Well so far, nothing to be honest. Your muscles don’t possess the ability to become “confused”, however when people talk about “muscle confusion” they’re most likely referring to the law of adaptation.
This law basically states that if you subject your body to repeated bouts of identical stimuli (a.k.a repeating the exact same workout continuously) then you will cease to progress and will ultimately adapt to this stimulus.
Therefore it is necessary to alter and progress your training slightly up to every three weeks or so. Sadly most of the advice I’ve seen/heard being dished out in gyms by the guys who bench press on the smith machine and don’t do squats because it “hurts their knees” is grossly exaggerated and explained in such an uneducated manner that it makes people think that if they don’t drastically change their program every three weeks they’ll cease to progress and make any gains. While this has some merit, it’s often over exaggerated. Let’s take an example of a male lifter who bench presses 60kg for 3 sets of 10 with 2 minutes rest between sets.

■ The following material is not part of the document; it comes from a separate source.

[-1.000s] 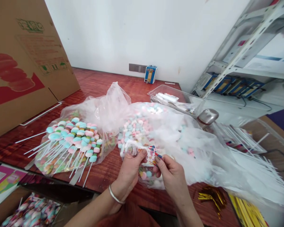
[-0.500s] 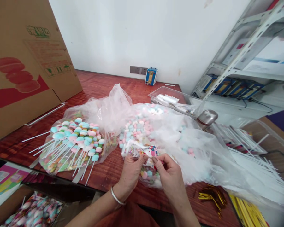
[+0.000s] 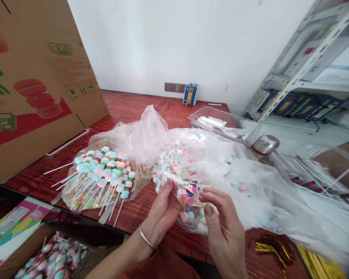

If he listens to the above advice then in three weeks he’ll be bench pressing, incline pressing, decline pressing, doing cable flys, dumbbell flys then finishing off with dips in order to “confuse” his muscles (this isn’t far from a program alteration I was shown a couple of years ago).
Now hopefully you can see that this is an absurdly ridiculous jump in volume and totally unnecessary, but unfortunately stuff like these happens quite often with new and/or inexperienced lifters who are innocently looking for solid advice and instead receiving a steaming pile of ****.
Some of the keys to progression are relatively simple and include:
Increasing volume either by increasing sets and/or reps.
Increasing density by decreasing rest time.
So now let’s take our lifter repping 60kg 10 times for three sets with 2 minutes rest and make more logical adjustments.
This lifter could either;
Increase the weight – keeping everything else the same
Increase the reps – keeping everything else the same
Increase the number of sets – keeping everything else the same
Decrease the rest time – keeping everything else the same
Or he could do a combination of the above, not necessary but still no where near as drastic as some of the things I’ve seen.
So there you have it in a concise simplified manner, I advise anyone new to training seeking a solid plan to educate themselves on linear periodization and/or undulating periodization.